Bundestagsvizepräsidentin Petra Pau (Linke) tritt 2025 nicht wieder an

  • Andreas Fritsche
  • Lesedauer: 6 Min.
Petra Pau (l.) und Gesine Lötzsch am Freitagabend beim Linke-Landesparteitag in Berlin
Petra Pau (l.) und Gesine Lötzsch am Freitagabend beim Linke-Landesparteitag in Berlin

Petra Pau (Linke) wird im kommenden Jahr nicht mehr für den Bundestag kandidieren. Wie die 61-Jährige am Freitagabend auf dem Landesparteitag der Berliner Linken sagte, werde sie 27 Jahre im Bundestag verbracht haben, davon 19 Jahre als Vizepräsidentin. »Das hier ist jetzt kein Abschied und auch kein Abgesang«, versicherte Pau. Sie werde noch ein Jahr Bundestagsabgeordnete sein und weiter unter anderem für Bürgerrechte und Demokratie streiten. Dass die Demokratie in großer Gefahr sei, illustrierte die Politikerin an einem historischen Beispiel. Der Vergleich mit 1933 sei nicht weit hergeholt. Bei der Reichstagswahl 1928 habe die NSDAP erst zwei Prozent der Stimmen erhalten. Die AfD erhalte bei Landtagswahlen jetzt schon um die 30 Prozent, doch sie höre keine Alarmglocken, sagte Pau. Bundesweit steht die AfD in Umfrage bei 17 bis 20 Prozent.
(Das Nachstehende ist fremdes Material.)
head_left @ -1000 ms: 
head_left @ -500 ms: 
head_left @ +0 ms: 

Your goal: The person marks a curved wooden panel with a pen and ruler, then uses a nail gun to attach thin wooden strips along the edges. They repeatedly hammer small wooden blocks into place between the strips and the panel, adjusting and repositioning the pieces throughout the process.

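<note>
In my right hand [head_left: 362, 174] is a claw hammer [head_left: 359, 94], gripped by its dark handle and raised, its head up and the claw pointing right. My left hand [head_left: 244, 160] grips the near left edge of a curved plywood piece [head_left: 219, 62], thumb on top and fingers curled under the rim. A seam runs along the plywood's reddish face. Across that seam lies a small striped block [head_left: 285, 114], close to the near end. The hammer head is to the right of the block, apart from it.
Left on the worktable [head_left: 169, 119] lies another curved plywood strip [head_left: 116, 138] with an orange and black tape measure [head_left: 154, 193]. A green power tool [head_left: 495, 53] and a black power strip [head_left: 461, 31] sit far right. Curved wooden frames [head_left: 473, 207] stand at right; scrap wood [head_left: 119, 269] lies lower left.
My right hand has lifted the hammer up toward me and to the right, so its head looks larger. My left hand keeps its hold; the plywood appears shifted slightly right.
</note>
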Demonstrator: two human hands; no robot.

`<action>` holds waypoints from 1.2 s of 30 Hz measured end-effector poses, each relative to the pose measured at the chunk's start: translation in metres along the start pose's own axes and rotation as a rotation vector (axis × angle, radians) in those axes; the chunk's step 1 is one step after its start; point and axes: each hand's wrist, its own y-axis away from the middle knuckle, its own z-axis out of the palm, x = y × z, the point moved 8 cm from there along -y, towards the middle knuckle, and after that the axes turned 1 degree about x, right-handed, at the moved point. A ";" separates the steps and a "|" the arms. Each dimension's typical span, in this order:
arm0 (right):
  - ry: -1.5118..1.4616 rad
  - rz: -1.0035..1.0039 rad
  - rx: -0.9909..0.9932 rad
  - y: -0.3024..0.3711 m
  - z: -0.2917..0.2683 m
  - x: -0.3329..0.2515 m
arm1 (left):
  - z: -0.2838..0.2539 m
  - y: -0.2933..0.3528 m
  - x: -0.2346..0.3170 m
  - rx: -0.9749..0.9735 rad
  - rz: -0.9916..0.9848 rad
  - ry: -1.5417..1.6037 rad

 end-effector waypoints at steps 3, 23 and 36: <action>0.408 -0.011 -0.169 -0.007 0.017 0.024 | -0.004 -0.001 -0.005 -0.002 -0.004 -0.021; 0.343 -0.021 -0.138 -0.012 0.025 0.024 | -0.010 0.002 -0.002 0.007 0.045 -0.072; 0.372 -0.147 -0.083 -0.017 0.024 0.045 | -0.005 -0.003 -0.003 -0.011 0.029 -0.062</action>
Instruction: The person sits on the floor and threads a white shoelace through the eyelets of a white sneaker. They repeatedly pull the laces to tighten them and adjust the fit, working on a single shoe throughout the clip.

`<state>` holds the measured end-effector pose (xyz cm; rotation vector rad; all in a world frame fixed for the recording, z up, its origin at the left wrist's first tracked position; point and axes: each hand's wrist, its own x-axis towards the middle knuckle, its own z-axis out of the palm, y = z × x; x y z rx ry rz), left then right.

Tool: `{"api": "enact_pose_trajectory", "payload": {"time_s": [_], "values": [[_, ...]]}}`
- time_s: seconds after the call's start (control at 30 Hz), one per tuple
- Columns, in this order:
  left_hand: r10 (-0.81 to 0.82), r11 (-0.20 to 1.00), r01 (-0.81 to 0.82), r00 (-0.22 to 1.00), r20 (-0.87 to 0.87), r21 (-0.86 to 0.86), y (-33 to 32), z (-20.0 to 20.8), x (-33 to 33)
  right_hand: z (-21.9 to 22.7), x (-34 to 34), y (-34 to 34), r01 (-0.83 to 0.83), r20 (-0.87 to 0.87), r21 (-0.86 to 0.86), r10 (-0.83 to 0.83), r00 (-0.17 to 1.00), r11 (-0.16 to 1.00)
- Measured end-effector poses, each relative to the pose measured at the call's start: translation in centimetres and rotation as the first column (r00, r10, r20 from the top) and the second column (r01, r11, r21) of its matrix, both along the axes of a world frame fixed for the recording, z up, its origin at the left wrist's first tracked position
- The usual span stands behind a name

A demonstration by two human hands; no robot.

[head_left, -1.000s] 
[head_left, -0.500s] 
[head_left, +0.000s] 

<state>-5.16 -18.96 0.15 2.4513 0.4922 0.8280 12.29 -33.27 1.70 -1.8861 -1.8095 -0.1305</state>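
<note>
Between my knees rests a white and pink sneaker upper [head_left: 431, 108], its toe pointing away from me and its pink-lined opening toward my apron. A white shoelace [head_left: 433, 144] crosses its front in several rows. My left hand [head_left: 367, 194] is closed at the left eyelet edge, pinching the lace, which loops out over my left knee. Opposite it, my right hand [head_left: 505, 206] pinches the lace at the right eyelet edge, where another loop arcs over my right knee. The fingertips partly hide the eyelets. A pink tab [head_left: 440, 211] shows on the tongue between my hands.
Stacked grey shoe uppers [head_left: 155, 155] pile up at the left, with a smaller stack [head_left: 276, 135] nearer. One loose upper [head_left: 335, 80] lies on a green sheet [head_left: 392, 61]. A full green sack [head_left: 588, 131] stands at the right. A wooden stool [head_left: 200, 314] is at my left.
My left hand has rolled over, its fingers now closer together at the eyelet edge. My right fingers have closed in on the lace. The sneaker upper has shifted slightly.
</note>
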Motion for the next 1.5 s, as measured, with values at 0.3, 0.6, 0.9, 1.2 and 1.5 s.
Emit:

Zum Zustand ihrer eigenen Partei sagte Pau: »Ein Personalwechsel allein bringt uns nicht weiter.« Die Linke müsse sich insgesamt auf den Weg machen. Sonst drohe »der freie Fall in die Bedeutungslosigkeit«. Die nahende Klimakatastrophe sei eine große soziale Herausforderung. Linke müssten Rote sein, aber auch rote Grüne. »Darunter ist die Zukunft nicht zu machen«, sagte Pau bei dem Parteitag im nd-Hochhaus am Franz-Mehring-Platz.

Mehrmals gewann sie ihren Wahlkreis im Berliner Bezirk Marzahn-Hellersdorf, zuvor 1998 auch einen anderen Berliner Wahlkreis. Von 2002 bis 2005 war Petra Pau zusammen mit der in Berlin-Lichtenberg ebenfalls direkt gewählten Gesine Lötzsch drei Jahre lang die einzige PDS-Abgeordnete im Bundestag. Lötzsch hatte bereits erklärt, 2025 auch nicht erneut zu kandidieren.
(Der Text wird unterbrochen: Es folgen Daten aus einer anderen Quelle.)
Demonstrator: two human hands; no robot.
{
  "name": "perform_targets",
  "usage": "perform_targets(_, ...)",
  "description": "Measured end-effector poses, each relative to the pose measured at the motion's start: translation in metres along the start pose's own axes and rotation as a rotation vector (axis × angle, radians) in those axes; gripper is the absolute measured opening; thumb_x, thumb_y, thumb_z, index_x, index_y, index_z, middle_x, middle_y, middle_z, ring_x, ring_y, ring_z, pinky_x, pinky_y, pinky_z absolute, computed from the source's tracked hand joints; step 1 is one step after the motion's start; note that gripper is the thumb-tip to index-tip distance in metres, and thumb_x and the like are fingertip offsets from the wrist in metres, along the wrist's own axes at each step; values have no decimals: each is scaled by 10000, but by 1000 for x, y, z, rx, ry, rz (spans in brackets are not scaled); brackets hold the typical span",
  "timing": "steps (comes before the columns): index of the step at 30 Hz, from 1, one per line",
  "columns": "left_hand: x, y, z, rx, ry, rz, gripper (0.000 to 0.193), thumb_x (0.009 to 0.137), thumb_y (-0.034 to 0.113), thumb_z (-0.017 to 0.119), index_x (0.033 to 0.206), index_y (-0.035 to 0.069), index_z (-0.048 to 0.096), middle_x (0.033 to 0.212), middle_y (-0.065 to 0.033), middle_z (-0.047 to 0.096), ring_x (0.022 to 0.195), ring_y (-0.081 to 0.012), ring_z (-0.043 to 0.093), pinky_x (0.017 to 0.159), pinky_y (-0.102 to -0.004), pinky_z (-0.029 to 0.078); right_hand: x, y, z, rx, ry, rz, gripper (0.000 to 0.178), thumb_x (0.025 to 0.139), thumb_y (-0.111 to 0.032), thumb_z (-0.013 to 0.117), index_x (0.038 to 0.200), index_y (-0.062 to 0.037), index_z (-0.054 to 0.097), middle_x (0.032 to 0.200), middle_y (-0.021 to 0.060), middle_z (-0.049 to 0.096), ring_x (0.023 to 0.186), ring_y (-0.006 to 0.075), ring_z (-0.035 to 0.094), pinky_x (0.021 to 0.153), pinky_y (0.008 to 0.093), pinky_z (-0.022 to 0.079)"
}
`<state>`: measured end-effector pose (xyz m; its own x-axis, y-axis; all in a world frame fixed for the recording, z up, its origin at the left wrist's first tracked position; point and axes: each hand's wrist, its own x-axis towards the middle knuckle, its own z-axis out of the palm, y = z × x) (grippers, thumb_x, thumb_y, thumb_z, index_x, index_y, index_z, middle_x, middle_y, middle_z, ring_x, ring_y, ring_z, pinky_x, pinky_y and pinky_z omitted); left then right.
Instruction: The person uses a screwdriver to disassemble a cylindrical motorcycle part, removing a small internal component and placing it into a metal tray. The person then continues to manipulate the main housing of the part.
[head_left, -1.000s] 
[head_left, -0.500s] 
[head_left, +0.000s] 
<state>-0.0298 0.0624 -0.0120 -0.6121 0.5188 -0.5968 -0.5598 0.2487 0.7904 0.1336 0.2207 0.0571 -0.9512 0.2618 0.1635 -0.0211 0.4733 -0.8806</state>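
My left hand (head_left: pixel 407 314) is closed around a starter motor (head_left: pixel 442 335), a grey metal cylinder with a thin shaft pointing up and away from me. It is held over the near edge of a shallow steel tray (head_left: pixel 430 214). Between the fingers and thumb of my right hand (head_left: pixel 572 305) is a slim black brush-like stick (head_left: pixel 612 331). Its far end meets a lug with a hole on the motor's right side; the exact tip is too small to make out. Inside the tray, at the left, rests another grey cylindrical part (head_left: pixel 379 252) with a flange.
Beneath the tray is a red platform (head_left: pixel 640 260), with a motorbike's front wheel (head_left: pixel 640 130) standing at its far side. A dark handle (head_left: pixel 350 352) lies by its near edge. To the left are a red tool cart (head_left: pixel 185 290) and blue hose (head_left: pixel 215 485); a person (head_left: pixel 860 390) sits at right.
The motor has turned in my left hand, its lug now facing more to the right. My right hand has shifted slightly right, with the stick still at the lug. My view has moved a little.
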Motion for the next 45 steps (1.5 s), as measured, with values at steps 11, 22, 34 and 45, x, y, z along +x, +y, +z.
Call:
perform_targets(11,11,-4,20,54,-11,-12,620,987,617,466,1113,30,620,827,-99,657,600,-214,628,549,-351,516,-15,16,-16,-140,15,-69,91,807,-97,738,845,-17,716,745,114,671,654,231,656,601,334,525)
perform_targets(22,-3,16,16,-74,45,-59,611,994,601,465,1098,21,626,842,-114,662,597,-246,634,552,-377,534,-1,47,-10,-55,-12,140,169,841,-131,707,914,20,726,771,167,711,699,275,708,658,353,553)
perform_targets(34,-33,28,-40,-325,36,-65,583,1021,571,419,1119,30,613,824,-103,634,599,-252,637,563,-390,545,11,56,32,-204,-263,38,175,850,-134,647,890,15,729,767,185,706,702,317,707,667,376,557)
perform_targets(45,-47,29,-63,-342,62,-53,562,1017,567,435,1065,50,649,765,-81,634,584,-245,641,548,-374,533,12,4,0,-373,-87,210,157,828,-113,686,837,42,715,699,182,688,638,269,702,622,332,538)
Verabschiedet wurde beim Landesparteitag Martina Michels, die neun Jahre im Europaparlament und zuvor viele Jahre im Berliner Abgeordnetenhaus gesehhen hatte. Bei der Europawahl am 9. Juni war die 68-Jährige nicht wieder angetreten. Verabschiedet wurde Michels nun mit Brot und Salz, mit denen Gäste eigentlich willkommen geheißen werden, und mit Obst und Wein. »Es steht mir nicht zu, Zensuren zu verteilen oder nachzutreten«, meinte Michels. Eine Bemerkung wollte sie aber doch machen. »In all unseren Kämpfen waren es die Ehrlichkeit und der Zusammenhalt, die uns geholfen haben«, erinnerte Michels. »Ich glaube, das ist uns abhanden gekommen.« Doch auch als Rentnerin will Michels ihr politisches Engagement nicht beenden. »Tschüss, das war’s …«, sagte sie – machte eine kurze Pause und fügt schmunzelnd hinzu »… aber noch lange nicht.«

Als die 2021 im Chaos versunkene Abgeordnetenhauswahl im Februar 2023 wiederholt werden musste, hatte Berlins Linke noch 12,2 Prozent erzielt, bei der Europawahl im Juni 2024 dann bloß noch 7,3 Prozent. Wenn es so weitergeht, gerät das Überspringen der Fünf-Prozent-Hürde bei der Abgeordnetenhauswahl 2026 in Gefahr.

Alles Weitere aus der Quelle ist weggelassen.